意匠

たまには真面目に書いてみようと思うわけです。

GW中に出かけた展覧会のことです。
タダ券をgetしたので、世田谷区のはずれにある小さな美術館に行きました。
その美術館のコレクションの多くは、ある大金持ちの収集品で構成されています。
時々出かけるのですが、美術品の素晴らしさよりも、
「お金はあるところにはある、というより、何故か偏って存在している」
ということに、より強い印象を受けて帰ってきます。

さて今回の特別展示ですが、「うるし」の工芸品でした。
蒔絵、螺鈿などの技術を多用した品々が並んでました。
その多くは江戸時代のものでしたね。

この漆塗り工芸品は日本が世界に誇るものである、ということは、
美術品に関する素養皆無のJackでさえも心得ていること。
そんなJackが美術品を拝ませていただく時に、一番気になるところは、
どのようなものが描かれているか?ということです。

実は4月に、六本木にできた新名所内にリニューアル・オープンした某美術館に行ったんですね。
「日本では美術品にどのようなものを描いてきたか」というような展示主旨だったように思います。
吉祥(鶴亀、松竹梅など、めでたい物)
季節ごとの花鳥
宴の様子  などなど
まあ、その美術品の作成依頼をした人物の家紋なんかも描かれますよね。
美術品なんて、金持ちの道楽みたいなもんだから、
芸術家にとってパトロンの意向は重要ですよ。

最近Jackが気になっているのは、「季節を題材に日本人が美しいと思って描いてきたもの」です。
春は「桜」なんですよねぇ、まあ、「梅」もありますが、Jackには「吉祥文様」の印象が強いです。
冬は「雪」を表しているのが多いと思います。
このあたりは良いのです。なんとなく納得するから。
Jackにとって問題は「秋」なんです。
この秋にも大体パターンがあるように思えます。

GW中に見た「漆」物には、秋が題材になっているのもありましたよ。
描かれるのは動物なら鹿ですよ(雁も多いですが)!
植物だと野菊、ススキ、撫子といった感じ。ここには当然紅葉(もみじ)も入ります。

Jackの美的感覚では「春の花」より「秋の紅葉」に惹かれるのです。が、
美術品に描かれるのは「もみじ」ばかり。
これまでJackの美術館めぐりを思い起こしても、「いちょう」に会ったことがありません。

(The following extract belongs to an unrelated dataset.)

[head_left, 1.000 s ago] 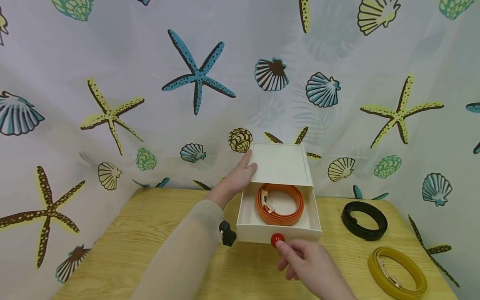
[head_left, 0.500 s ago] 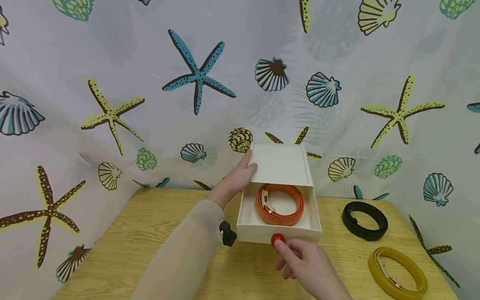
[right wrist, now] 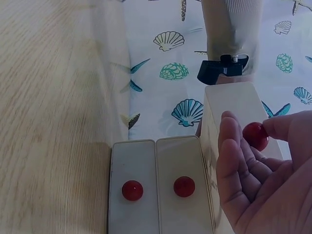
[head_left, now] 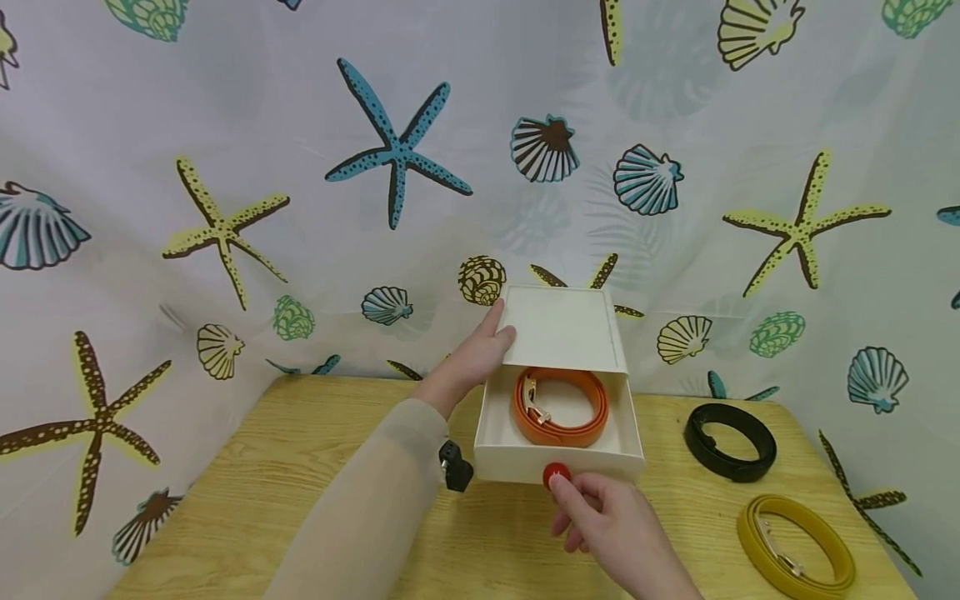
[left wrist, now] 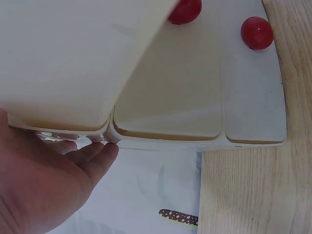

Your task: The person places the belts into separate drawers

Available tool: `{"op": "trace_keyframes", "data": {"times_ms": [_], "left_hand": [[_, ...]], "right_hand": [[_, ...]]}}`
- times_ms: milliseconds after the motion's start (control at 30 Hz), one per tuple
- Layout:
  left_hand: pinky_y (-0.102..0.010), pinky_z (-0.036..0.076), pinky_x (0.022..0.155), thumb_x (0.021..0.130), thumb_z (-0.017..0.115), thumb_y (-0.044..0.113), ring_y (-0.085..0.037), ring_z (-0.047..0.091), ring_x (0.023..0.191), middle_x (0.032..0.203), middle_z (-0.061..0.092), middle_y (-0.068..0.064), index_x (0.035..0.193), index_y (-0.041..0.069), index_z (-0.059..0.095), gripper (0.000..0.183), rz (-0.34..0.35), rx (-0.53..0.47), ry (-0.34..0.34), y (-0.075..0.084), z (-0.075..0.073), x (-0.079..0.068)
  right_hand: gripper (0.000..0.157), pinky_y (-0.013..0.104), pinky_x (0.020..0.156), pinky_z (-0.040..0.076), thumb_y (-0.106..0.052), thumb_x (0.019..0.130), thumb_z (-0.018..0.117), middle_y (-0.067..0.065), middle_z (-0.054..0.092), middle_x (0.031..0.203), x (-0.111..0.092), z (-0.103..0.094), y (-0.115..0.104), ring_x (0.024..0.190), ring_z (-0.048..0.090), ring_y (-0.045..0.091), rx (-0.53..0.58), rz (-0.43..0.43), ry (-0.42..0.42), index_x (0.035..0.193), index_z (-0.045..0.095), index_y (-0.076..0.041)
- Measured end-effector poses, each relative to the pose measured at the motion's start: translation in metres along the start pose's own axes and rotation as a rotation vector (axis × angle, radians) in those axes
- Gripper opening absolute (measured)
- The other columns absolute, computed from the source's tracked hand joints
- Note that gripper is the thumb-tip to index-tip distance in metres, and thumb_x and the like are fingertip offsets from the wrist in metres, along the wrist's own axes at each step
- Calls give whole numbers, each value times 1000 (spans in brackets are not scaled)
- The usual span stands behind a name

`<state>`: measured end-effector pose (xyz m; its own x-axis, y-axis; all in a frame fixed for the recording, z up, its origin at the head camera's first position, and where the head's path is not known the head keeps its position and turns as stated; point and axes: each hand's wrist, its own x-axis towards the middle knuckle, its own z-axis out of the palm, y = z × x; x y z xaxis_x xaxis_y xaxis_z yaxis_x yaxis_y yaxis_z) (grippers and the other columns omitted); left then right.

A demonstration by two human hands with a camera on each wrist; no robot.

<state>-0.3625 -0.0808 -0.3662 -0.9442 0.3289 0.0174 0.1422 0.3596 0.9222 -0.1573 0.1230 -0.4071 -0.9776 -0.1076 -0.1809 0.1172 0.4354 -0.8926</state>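
Observation:
A small white drawer cabinet [head_left: 558,325] stands on the wooden table, its top drawer [head_left: 517,460] pulled out. A coiled orange belt [head_left: 562,433] with a gold-coloured buckle lies inside that drawer. My left hand [head_left: 480,350] rests against the cabinet's left side; the left wrist view shows its fingers [left wrist: 100,163] laid straight along the wall. At the drawer's front, my right hand [head_left: 611,517] pinches the round red knob [right wrist: 256,136], thumb on it and the other fingers loosely curled. Two lower drawer fronts with red knobs [right wrist: 184,186] show in the right wrist view.
Right of the cabinet lies a coiled black belt [head_left: 731,442], with a coiled yellow belt [head_left: 795,546] nearer the front right. Behind the table [head_left: 322,433] hangs a white curtain [head_left: 480,225] printed with starfish and shells. A black wrist camera [head_left: 454,467] is strapped on my left arm.
The top drawer has slid very slightly inward with the orange belt, and my right thumb overlaps more of the knob. My left hand and the other belts have stayed put.

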Motion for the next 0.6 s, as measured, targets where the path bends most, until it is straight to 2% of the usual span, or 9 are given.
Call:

日本人の美的感覚に「銀杏」はマッチしないんでしょうかねぇ??
最近では毎年、秋になると都内の「銀杏並木」を必ず観に行くようにしているのですが、
そう悪いものでもないと思うわけです。
「もみじ」に比べて、豪華さがないのですかね?
デザインも依頼人の趣味を反映していることが多いし、銀杏は庶民向けなのかもね。
今回の「漆」の展覧会でも、銀杏は見かけませんでした。

ただちょっとビックリしたのは、展示の最後の方で、
18~19世紀の作品で「耕作漆絵盆」というのがあって、
農民が田んぼで牛に鋤をひかせている、のどかな図柄のお盆があったのです。
説明がありませんでしたが、誰がどんな目的でこれを作ったのか、もしくは作らせたのか?
江戸時代の作品です。
農民は美術品の依頼なんてしないと思います。
金持ちの暇つぶし的作品でしょうか?
そうかもしれませんが、だとしたら、やはり金持ちの考えることは、
遠く庶民には理解できないものですねぇ。